Smart thanked participants and organizers for an informative and satisfying event. (Photo courtesy of John House)

Epigenome studies are expanding our understanding of how the environment influences human health and disease. To explore this leading edge of environmental health science, the NIEHS-funded Center for Human Health and the Environment (CHHE) at North Carolina State University (NCSU) held a Feb. 8 symposium titled “Epigenetics, Environment, and Human Health.” The epigenome refers to the heritable changes to DNA that affect its function without altering the genetic sequence.

“The symposium fostered an exchange that will enhance everybody’s insights and research,” said CHHE Director Rob Smart, Ph.D. “A great deal of enthusiasm came through in the talks, as well as in the poster sessions, where the room was buzzing with energy.”

Approximately 130 attendees and poster presenters from area research institutions attended, including NIEHS scientists, postdocs, and leadership.

Clarice Weinberg, Ph.D., center, acting head of the NIEHS Biostatistics and Computational Biology Branch, discussed her poster on methylation’s potential role in lessening inflammation from fine particulate air pollution. (Photo courtesy of John House)

Identical twins are not identical

Opening speaker Randy Jirtle, Ph.D., from NCSU, noted that although we are living through the era of the genome, intriguing questions remain. For example, why do individuals, especially identical twins, vary in their susceptibility to disease? “Even though their genomes are the same, their epigenomes are not,” he observed.

Jirtle and NIEHS scientist Fred Tyson, Ph.D., coined the term environmental epigenomics and co-chaired a groundbreaking symposium on the topic in 2005, when Jirtle was at Duke University.

NIEHS bioinformatician Pierre Bushel, Ph.D., spoke with Tyson, left, whose work includes directing the National Institutes of Health Roadmap Epigenomics Mapping Consortium. (Photo courtesy of John House)

Applications in biomedical research

“It’s much bigger than chemicals,” Szyf said of early life exposures that alter epigenetics. Stress and diet, including famine, also have an impact. (Photo courtesy of John House)

Two guest speakers, who study epigenetics in distinct ways, gave presentations.

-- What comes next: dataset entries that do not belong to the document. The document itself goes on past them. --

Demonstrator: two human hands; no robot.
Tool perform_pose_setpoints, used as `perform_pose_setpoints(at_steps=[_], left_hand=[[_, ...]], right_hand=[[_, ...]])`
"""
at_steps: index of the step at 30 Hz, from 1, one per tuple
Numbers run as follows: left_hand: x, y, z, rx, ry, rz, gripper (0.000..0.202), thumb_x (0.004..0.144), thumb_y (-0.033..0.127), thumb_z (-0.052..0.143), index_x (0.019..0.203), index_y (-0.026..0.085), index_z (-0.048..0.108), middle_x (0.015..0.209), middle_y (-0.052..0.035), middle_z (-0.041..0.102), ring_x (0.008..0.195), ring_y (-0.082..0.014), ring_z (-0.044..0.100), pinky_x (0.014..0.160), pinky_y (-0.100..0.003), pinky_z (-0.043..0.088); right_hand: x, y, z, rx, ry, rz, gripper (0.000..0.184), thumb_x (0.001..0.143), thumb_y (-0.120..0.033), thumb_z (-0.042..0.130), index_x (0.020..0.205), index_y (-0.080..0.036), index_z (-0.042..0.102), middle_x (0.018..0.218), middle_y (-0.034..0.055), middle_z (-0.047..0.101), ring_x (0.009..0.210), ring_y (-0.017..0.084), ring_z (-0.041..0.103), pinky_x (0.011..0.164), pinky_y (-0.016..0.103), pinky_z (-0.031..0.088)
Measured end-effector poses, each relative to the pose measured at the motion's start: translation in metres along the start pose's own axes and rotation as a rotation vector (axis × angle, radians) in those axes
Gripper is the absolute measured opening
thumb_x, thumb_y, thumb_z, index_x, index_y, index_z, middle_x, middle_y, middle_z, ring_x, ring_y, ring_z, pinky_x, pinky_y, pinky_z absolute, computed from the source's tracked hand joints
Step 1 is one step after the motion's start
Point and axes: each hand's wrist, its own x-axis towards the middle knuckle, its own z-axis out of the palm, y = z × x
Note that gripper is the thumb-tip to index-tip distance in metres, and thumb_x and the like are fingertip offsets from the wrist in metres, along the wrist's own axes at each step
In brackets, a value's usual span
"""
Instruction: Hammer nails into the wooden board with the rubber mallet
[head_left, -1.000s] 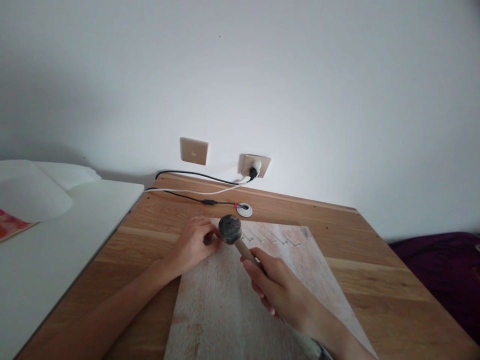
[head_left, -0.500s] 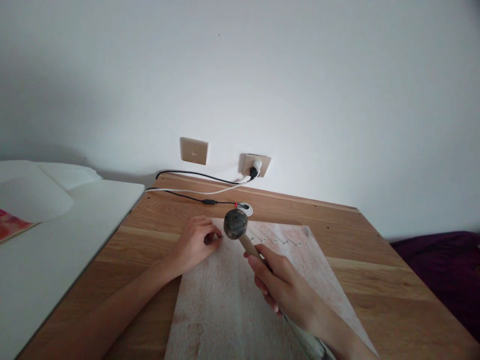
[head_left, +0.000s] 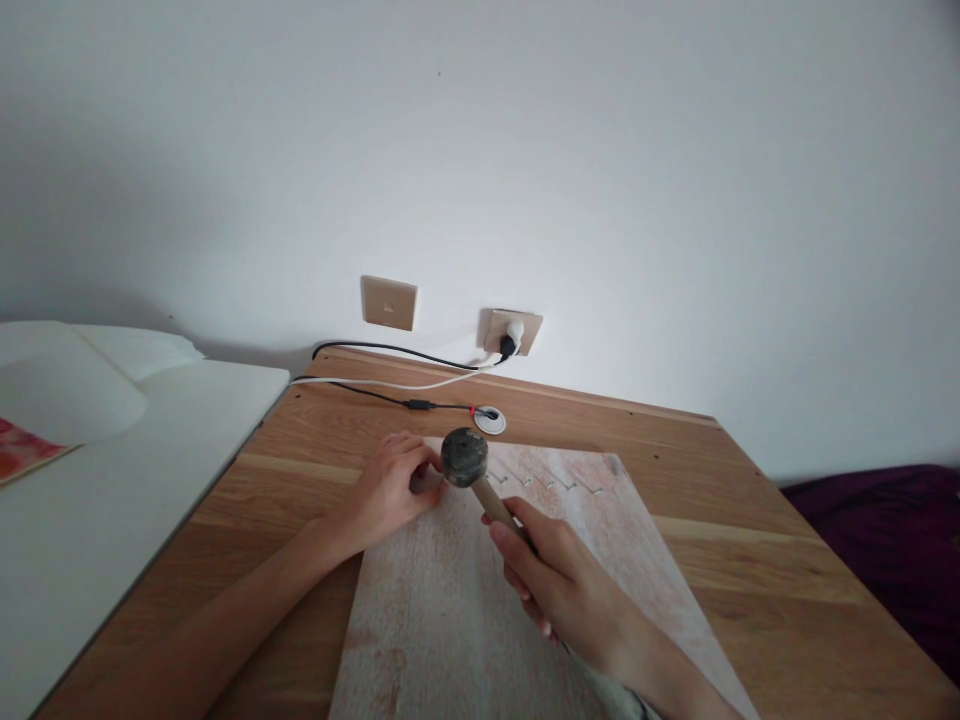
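My right hand (head_left: 559, 570) is closed around the wooden handle of a mallet (head_left: 464, 457) with a round, dark, worn head. That head hangs right beside the fingertips of my left hand (head_left: 397, 485), over the far left part of a whitish, reddish-streaked board (head_left: 442, 610). Thumb and forefinger of my left hand are pinched on a small nail at the board's far edge; the mallet head mostly hides it now. To the right, several thin nails (head_left: 551, 484) stand in a row along the far side of the board.
Under the board is a wooden desk (head_left: 720, 560) against a white wall. Black and white cables (head_left: 390, 383) run along its back to a wall socket (head_left: 525, 330), near a round cable hole (head_left: 490, 420). A white surface (head_left: 187, 440) adjoins on the left; purple cloth (head_left: 892, 540) lies at right.
The mallet head has moved down and slightly left, closer to my left fingertips, and my right hand has shifted with it. My left hand stays nearly in place.
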Motion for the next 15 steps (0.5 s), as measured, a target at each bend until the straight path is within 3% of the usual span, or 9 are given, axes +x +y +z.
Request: perform_pose_setpoints(at_steps=[6,15], left_hand=[[-0.0009,-0.002,0.0001,-0.006,0.005,-0.001,0.015,0.08,0.011,0.077,0.086,0.022,0.068,0.088,-0.0031,0.071,0.092,-0.0265,0.065,0.086,-0.041,0.046],[0.0005,0.0001,-0.0021,-0.015,-0.003,0.05,0.013,0.086,0.008,0.072,0.081,0.02,0.069,0.077,-0.0003,0.066,0.082,-0.0218,0.062,0.081,-0.037,0.043]], right_hand=[[-0.0009,-0.0033,-0.0019,-0.055,-0.012,0.006,0.036,0.106,-0.056,0.045,0.091,-0.025,0.05,0.058,-0.0096,0.048,0.039,0.006,0.044,0.035,0.015,0.033],[0.002,-0.0026,-0.0016,0.029,0.004,0.011,0.034,0.106,-0.056,0.045,0.094,-0.024,0.051,0.061,-0.0105,0.048,0.038,0.005,0.043,0.033,0.013,0.033]])
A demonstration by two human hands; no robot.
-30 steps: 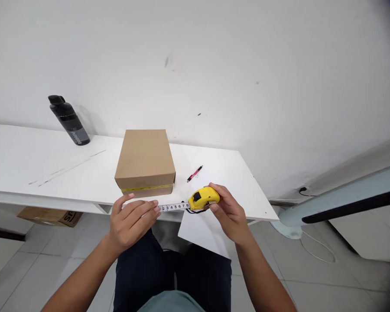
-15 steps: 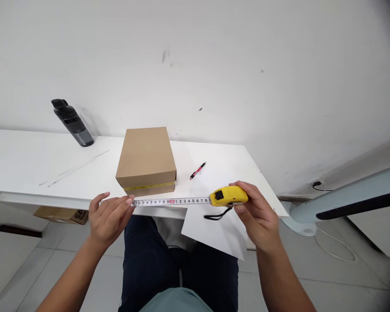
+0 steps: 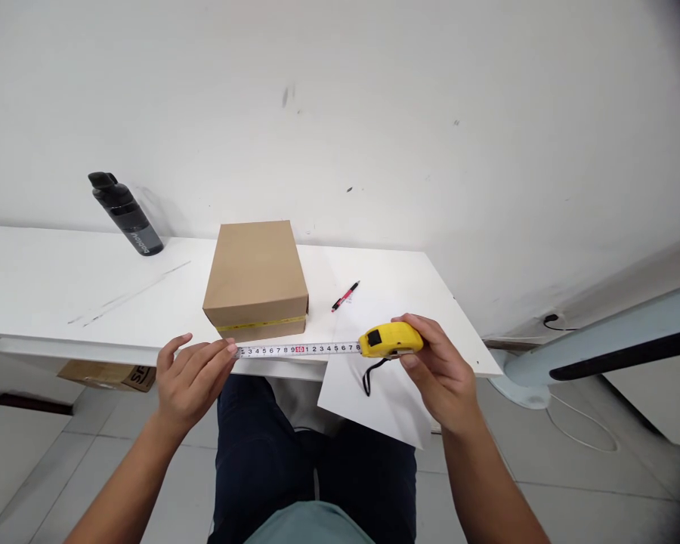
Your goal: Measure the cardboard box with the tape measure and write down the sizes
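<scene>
Now longer than a second ago, white numbered tape [image 3: 300, 350], end pinched by left hand [image 3: 188, 379], yellow rounded plastic case [image 3: 394, 339] clamped in right hand [image 3: 444, 375], apparently outspans the brown cardboard box [image 3: 257, 266] behind it.

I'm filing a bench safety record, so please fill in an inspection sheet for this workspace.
Surface: white table, dark streaks on its left part.
Job's things: yellow tape measure case, its blade drawn out in front of a cardboard box; contact with the box cannot be told.
Clutter: black bottle, pen, white paper overhanging the front edge.
Hands: left hand pinches the blade's free end; right hand grips the case.
Cables: dark plug by the wall, pale cable on the floor.
Surroundings: marked wall, tiled floor, carton below the table.
</scene>
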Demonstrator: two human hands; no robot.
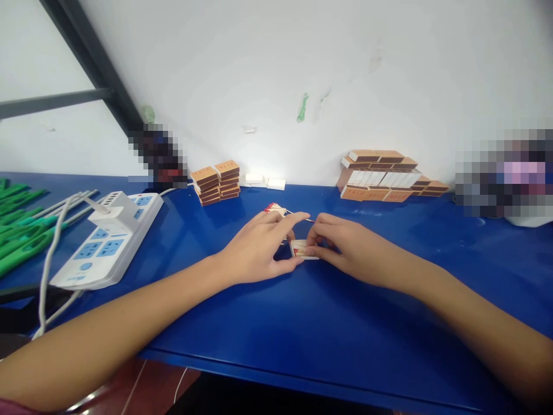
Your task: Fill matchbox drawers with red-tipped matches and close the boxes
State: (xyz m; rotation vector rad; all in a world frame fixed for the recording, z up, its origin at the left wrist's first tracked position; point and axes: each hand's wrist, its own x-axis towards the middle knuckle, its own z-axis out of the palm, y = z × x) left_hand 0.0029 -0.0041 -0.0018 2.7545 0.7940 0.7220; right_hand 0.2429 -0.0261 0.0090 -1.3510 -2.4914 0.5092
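Observation:
A small white matchbox tray (295, 251) with red-tipped matches (299, 252) in it rests on the blue table in front of me. My left hand (256, 249) grips the tray's left end between thumb and fingers. From the other side, my right hand (341, 242) reaches in, its thumb and forefinger closed on matches at the tray's right part. Those fingers partly hide what they pinch. Behind my left hand lies a loose pile of matches (276, 208), partly covered by its fingers. One single match (307, 219) sticks out between the two hands.
Stacked matchboxes (216, 181) stand at the back left, and a larger stack (378, 176) at the back right. Small white boxes (264, 181) sit between them against the wall. Left are a white power strip (125, 253) with cables and green-handled tools (26, 230).

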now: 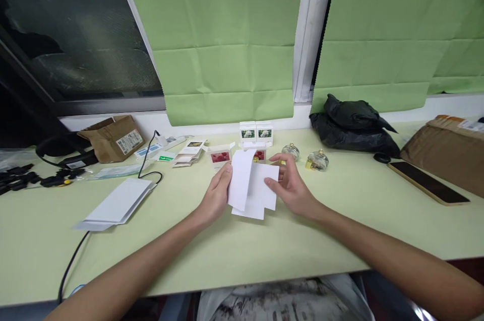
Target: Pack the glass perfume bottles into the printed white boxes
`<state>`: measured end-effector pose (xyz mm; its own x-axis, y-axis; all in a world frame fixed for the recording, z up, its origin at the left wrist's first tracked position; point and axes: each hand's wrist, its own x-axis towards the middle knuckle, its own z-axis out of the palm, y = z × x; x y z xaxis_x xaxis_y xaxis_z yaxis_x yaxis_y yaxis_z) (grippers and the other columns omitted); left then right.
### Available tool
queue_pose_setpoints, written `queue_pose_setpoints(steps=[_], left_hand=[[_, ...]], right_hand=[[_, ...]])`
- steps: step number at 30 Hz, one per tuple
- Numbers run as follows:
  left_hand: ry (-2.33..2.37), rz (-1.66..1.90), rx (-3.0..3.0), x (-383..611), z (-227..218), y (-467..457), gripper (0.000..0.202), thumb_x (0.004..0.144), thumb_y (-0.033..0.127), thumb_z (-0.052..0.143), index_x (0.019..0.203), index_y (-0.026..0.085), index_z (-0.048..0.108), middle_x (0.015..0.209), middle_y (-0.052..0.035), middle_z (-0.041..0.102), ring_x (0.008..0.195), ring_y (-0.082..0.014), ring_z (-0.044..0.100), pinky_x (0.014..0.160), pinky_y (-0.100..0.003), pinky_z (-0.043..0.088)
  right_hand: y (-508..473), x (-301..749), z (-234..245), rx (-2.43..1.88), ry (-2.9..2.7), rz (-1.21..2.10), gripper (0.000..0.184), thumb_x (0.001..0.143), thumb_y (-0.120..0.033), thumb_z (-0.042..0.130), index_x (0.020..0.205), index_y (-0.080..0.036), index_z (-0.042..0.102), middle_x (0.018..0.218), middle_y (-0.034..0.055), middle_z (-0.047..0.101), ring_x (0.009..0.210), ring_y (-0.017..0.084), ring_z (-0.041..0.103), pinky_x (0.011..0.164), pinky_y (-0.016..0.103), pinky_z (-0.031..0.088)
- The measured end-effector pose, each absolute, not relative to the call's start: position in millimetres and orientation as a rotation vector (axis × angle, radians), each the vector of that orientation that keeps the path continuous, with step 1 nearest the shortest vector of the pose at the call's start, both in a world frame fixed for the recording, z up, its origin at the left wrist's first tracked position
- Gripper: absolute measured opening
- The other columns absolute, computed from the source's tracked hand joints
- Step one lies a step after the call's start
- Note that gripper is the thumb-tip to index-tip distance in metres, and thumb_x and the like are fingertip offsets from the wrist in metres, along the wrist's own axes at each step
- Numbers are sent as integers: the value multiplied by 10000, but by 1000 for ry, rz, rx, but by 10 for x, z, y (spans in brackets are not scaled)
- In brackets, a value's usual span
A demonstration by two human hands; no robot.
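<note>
Between my hands, above the table, is a partly unfolded white cardboard box blank (239, 182) with flaps. My left hand (216, 192) grips its left panel, thumb in front and fingers behind. On the right, the thumb and fingers of my right hand (293, 185) close on the blank's right flap. Just behind it stand white boxes with red flower pictures (220, 155), partly hidden by the blank. Two small glass bottles with gold parts, a nearer one (318, 161) and a farther one (291, 151), sit beyond my right hand.
Two white-flower boxes (256, 132) stand by the window. Flat white blanks (118, 202) and folded printed ones (189, 153) lie left, near a black cable (73, 260) and brown carton (113, 139). Right are a black plastic bag (353, 124), phone (427, 182) and larger carton (446, 152).
</note>
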<state>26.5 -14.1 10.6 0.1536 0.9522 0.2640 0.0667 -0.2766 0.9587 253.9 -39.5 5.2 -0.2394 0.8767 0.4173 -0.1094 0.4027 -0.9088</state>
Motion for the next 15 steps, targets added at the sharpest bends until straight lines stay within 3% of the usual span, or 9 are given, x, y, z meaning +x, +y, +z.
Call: queue_pose_setpoints(steps=[3, 6, 11, 15], left_hand=[[1013, 1191, 1498, 294, 59, -160, 533, 1028, 631, 522, 1315, 220, 702, 1338, -77, 731, 1173, -261, 671, 941, -331, 563], [1014, 1146, 1450, 324, 35, -193, 570, 1006, 650, 532, 1330, 216, 707, 1332, -91, 745, 1152, -279, 691, 909, -355, 583], [1060, 1187, 1291, 348, -14, -201, 571, 968, 646, 596, 1290, 194, 732, 1318, -110, 753, 1084, -274, 711, 844, -341, 584], [1050, 1185, 1323, 340, -28, -199, 534, 992, 634, 570, 1254, 196, 726, 1215, -98, 763, 1037, -257, 698, 833, -336, 577]], right_hand=[[-403, 2551, 85, -721, -1544, 1147, 517, 974, -481, 711, 1354, -367, 380, 1041, 31, 636, 809, 226, 661, 653, 361, 568], [-404, 2593, 124, -759, -1566, 1212, 453, 1007, -505, 640, 1367, -368, 402, 1085, 42, 653, 793, 225, 665, 651, 360, 562], [-401, 2661, 121, -853, -1628, 1209, 358, 1022, -335, 531, 1361, -362, 420, 1140, 21, 635, 869, 213, 645, 771, 367, 552], [-373, 2655, 87, -810, -1617, 1228, 382, 1000, -292, 540, 1340, -357, 378, 1101, 11, 628, 805, 199, 621, 722, 342, 527]])
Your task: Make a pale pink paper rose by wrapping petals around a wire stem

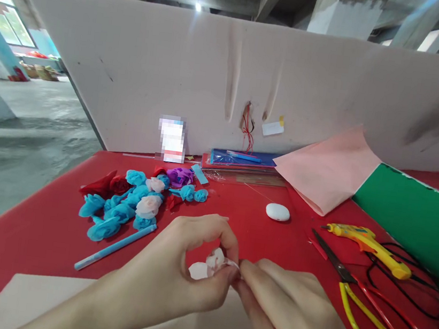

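- Left hand (173, 266) — thumb and forefinger curl shut around a small pale pink bud (210, 263) of crepe paper, held low over the table (40, 232), just in front of the body.
- Right hand (289, 308) — fingertips closed on the bud's right edge, pinching a thin loose bit of paper there; the two hands meet at the bud.
- Step in hand, as I judge it: the paper is being wound or pinched into a rolled flower, and it is partly formed.
- A further turn would call for the left pinch to stay firm while the right draws the paper snug, since thin crepe tears if pulled hard.
- Up left lies a heap of flowers (133, 202), mostly blue, with a blue pen (115, 247) beside it.
- To the right, well apart from the hands: scissors (370, 308) and a yellow glue gun (370, 248) with its black cord.
- Further back lie a white oval thing (277, 211), a pink sheet (326, 170) and a green sheet (418, 217).
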A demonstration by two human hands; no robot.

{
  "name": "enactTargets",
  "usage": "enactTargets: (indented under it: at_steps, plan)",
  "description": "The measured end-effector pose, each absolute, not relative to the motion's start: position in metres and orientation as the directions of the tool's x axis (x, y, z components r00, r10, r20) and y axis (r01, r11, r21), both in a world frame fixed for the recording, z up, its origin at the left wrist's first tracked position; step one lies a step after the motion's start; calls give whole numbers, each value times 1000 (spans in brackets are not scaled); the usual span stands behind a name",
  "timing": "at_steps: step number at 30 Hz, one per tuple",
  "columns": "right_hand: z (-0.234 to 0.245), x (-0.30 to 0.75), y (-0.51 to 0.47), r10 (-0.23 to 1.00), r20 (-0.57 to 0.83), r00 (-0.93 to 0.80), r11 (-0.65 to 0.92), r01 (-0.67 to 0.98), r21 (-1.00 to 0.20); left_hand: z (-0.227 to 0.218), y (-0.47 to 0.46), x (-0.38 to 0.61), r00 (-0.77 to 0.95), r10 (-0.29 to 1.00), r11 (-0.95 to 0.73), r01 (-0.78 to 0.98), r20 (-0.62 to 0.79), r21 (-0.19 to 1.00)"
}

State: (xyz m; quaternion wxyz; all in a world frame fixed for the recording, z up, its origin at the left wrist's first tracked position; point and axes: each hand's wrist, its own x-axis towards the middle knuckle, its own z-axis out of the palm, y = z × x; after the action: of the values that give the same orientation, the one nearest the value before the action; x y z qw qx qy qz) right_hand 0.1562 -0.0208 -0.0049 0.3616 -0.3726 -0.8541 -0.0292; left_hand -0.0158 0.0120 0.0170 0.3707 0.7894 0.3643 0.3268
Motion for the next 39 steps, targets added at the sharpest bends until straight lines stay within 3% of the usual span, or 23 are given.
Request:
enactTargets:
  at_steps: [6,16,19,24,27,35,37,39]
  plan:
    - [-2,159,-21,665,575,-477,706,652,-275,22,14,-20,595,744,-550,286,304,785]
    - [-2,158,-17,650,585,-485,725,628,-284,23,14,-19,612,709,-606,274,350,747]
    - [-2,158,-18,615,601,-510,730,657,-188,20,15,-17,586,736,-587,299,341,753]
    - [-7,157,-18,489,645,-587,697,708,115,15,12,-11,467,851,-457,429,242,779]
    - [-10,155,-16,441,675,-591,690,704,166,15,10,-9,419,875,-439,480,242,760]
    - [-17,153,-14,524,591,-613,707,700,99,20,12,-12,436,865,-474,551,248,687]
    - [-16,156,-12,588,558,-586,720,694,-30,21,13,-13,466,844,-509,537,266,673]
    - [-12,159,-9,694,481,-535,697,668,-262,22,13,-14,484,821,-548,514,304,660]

Moshe Szyf, Ph.D., from McGill University in Montreal, Canada, demonstrated that early life experiences influence DNA methylation, which is one form of epigenetic change. Ben Philpot, Ph.D., from the University of North Carolina at Chapel Hill (UNC), uses epigenetics to research treatment of a developmental disorder called Angelman syndrome.

Szyf, who founded the journal Epigenetics, described studies in mammals that showed that biological and physical conditions, as well as early life social environments, influence the epigenome through DNA methylation. He stressed that methylation changes are found system-wide, including in immune cells, which suggests that cellular memory may be recorded through DNA methylation.

Imprinted genes

Philpot explained that Angelman syndrome is linked to an imprinted gene, or a gene in which the copy from one parent is silenced through epigenetic change. In certain parts of the brain, he said, the paternal copy of a gene called UBE3A is normally silenced. If the maternal copy bears a mutation or is otherwise silenced, the body will lack the gene’s product, leading to Angelman syndrome. Philpot works to epigenetically awaken the silenced gene and regain its function.

In addition to differences across tissues of the body, silencing of imprinted genes can vary across the lifespan, according to David Skaar, Ph.D., from NCSU. Control of imprinted genes may also be altered by disease and exposures, he said.

NCSU scientist Mike Cowley, Ph.D., studies how cadmium exposure in early development affects the cardiovascular system. He described a mouse model system his lab developed to determine how cadmium affects gene expression.

Jirtle, left, and Cowley caught up during a break. (Photo courtesy of John House)

Insights for early career scientists

Cowley shared a cautionary tale that underscored the need for the symposium. He analyzed a few human newborn and cord blood samples with a more expensive technology, called whole genome bisulfate sequencing, which revealed DNA regions of interest that would not have been captured by a readily available approach known as a BeadChip array.

Cowley advocated for a broad approach rather than only using a single technology. “We need to be conscious of missing an enormous amount of information,” he said.

Other speakers addressed population-based mouse models, epigenome engineering, and exposures that leave epigenetic traces in the great-grandchildren of exposed individuals, which is known as transgenerational effects.

As the symposium concluded, Nicole Allard, the lab manager for NCSU researcher and symposium speaker David Aylor, Ph.D., reflected on the day. “It was remarkable to hear all the different angles, yet there was clear cohesion across the research as well.”

“It was a superb meeting,” said Tyson. “Watching how the field is evolving, it’s clear that NIEHS has been, and remains, at the fore, pushing its development.”

CHHE is one of 23 environmental health science core centers that NIEHS funds to support collaborative use of scientific resources, community outreach, and environmental health scientists’ career development.